Kaul called it a “solemn day that gives us an opportunity to remember the family members and friends, the community members who have been lost.” Evers said “this work is critical and we must continue to bring light to an issue that is not new but has remained in the dark.”

And Andrea Lemke-Rochon spoke about her cousin, Rae Elaine Tourtillot, who went missing in 1986 and was found dead in 1987.

“It’s always been hard to understand why this happened to Rae Elaine, and hard to imagine that anything good could come from her tragic murder,” Lemke-Rochon said.

She said she did find meaning in the work of the task force in trying to keep other families from going through what hers experienced.

The organized movement to recognize missing and murdered Indigenous women as a crisis is relatively new, but it has gained considerable political support in recent years. Republican President Donald Trump issued an executive order in 2019 aimed at addressing the issue, and was the first president to proclaim May 5 a day of awareness of the issue. In October, Trump signed into law a measure that established law enforcement guidelines for both federal and tribal investigators.

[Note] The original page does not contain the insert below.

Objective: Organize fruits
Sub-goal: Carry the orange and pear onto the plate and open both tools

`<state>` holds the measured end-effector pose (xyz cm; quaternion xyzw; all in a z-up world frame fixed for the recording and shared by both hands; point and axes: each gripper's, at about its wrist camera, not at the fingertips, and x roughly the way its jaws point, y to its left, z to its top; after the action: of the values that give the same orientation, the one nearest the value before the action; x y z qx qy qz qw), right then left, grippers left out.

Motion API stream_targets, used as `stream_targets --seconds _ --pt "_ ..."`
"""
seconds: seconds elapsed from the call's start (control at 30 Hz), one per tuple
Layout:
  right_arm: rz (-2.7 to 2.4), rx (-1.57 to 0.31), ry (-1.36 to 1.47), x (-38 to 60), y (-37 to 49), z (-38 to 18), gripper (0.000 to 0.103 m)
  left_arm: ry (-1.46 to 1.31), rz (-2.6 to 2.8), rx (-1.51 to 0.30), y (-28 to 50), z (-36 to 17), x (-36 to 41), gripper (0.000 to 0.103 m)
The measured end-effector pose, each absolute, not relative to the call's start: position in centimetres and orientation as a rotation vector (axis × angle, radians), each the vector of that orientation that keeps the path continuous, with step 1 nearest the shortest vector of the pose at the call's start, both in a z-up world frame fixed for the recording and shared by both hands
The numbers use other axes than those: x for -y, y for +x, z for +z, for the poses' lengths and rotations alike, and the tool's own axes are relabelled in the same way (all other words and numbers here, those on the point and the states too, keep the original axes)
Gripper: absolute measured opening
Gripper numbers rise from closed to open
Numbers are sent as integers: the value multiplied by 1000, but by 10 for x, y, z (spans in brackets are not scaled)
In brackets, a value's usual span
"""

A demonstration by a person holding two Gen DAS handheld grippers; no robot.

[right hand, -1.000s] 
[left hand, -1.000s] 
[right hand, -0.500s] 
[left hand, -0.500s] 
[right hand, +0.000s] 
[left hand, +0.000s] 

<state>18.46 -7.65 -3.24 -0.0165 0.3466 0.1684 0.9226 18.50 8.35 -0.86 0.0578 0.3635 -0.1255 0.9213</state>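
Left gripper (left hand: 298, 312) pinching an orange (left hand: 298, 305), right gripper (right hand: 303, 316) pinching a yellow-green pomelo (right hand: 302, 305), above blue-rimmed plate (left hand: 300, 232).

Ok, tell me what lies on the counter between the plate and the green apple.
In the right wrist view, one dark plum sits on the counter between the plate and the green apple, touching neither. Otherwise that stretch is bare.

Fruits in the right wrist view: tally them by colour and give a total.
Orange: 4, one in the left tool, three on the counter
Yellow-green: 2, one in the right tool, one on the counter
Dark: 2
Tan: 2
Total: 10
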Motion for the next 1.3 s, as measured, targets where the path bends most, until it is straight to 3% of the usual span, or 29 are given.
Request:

Federal efforts have continued under Democratic President Joe Biden. On Wednesday morning, Interior Secretary Deb Haaland, the first Native American to hold a position in a president’s cabinet, said at a public event that the Department of Interior and the federal Department of Justice will launch a cross-departmental investigation unit to try to solve the crimes.

“It’s heartbreaking to know that our loved ones are at an increased risk of disappearing without warning and that many times cases go unsolved and unaddressed, leaving families and communities devastated,” Haaland said. “But I believe we are at an inflection point. We have a president and a government who see us, and we can’t turn back.”

Even though available data show high rates of violence against Native women, many advocates say data on Indigenous women’s deaths are unreliable, and the real rate may be even higher.

The causes of that violence are complex. In some cases, reservations may be subject to gaps in law enforcement jurisdiction, or confusion among agencies as to who has jurisdiction over a given case. That can slow down investigations into missing persons, particularly in their early stages.

Other factors include high rates of poverty in some Native communities and the presence in some places of large numbers of male temporary workers. In North Dakota, for example, many of the workers staffing oil pipeline jobs are men in temporary posts, with few community ties.

In Wisconsin, Kaul created his task force on the issue after a bipartisan bill in 2019 never received a vote in the Republican-controlled Legislature. Its work has been slowed by COVID-19, Rufus told “The Morning Show.” But families of those who have been killed or who have gone missing feel encouraged at the new visibility the issue has received.

Violence against Native women “has happened for generations, and we often don’t see justice,” Rufus said. “As we speak with the families, they’re excited about the fact that this is starting to gain some awareness.”